Michael Peeples I've read books recommended by Bill Gates before and either it's my bad luck or his bad choices, but I've never read one I like. Right now, I don't trust his list. Maybe I will in the future.

message 39: by Wendy (new)

Wendy Coffin Evan wrote: "The reading recommendations of a monopolist who stifled technical innovation and forced everyone to waste countless hours of their lives trying to get his shitty software to work? No thanks."

Perfectly said!

message 40: by Maggie (new)

Maggie “In the very end, civilizations perish because they listen to their politicians and not to their poets.” ― Jonas Mekas

message 41: by Richard (new)

Richard C Great reads - sometimes! Two books I found were Til Death Do Us Part and The Day Always Comes by Richard Osborn Short chapters, names you can pronounce, and surprise endings. Quick reading and entertaining. Check out his website at

message 42: by Nayelipelaez (new)

Nayelipelaez Me encanta😍

message 43: by Nikki (new)

Nikki I read Moonwalking with Einstein five years ago and found myself surprised by how interesting and engaging the author portrayed this subject. I shy away from nonfiction because I often find it to be very dry and I can't connect - this book is one of my examples on how nonfiction should be written!

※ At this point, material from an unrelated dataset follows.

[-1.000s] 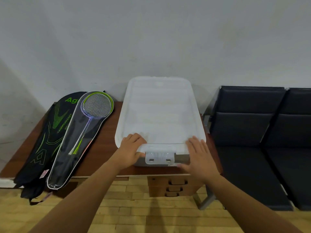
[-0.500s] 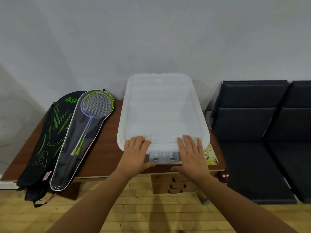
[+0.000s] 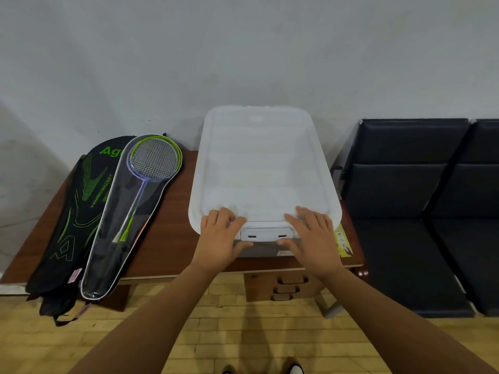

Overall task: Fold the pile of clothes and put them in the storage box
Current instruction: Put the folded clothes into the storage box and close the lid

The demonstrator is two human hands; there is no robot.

message 44: by David Patrick (last edited May 21, 2020 07:07AM) (new)

David Patrick Sally This 'man' should be in prison.

message 45: by Rebecca (new)

Rebecca Great choices! :)

Aw man I wish I was a billionaire so I could get pristine hardback copies of books I love and then have my picture taken with them.

message 46: by David (new)

David Sanford "If My Heart Could Talk and Other Poems" by David Sanford is another great choice for summer. It depicts experiences of a person living with a congenital heart defect after undergoing five heart surgeries and eventually graduating college. He's tried to market his name and work for over 2 years now with decent success. He wants to share his story to show people heart patient's lives are important too and deserve to be read. Hope someone gives his poetry a chance and finds solace and strength in his words.

message 47: by Mark (new)

Mark Honestly, who cares what Bill Gates reads?

message 48: by Eric (new)

Eric Brown Had not heard of "The Choice". Sounds amazing. Adding it to my reading list for the year. Leaders are readers!

message 49: by Penny (new)

Penny You might like Meditations from the Mat: Daily Reflections on the Path of Yoga by Rolf Gates. One short reading a day.

message 50: by Jamako (new)

Jamako Jeez. The crackpots have even invaded the Goodreads comment section :/

Is there no tinfoil hat free zone anywhere on the web?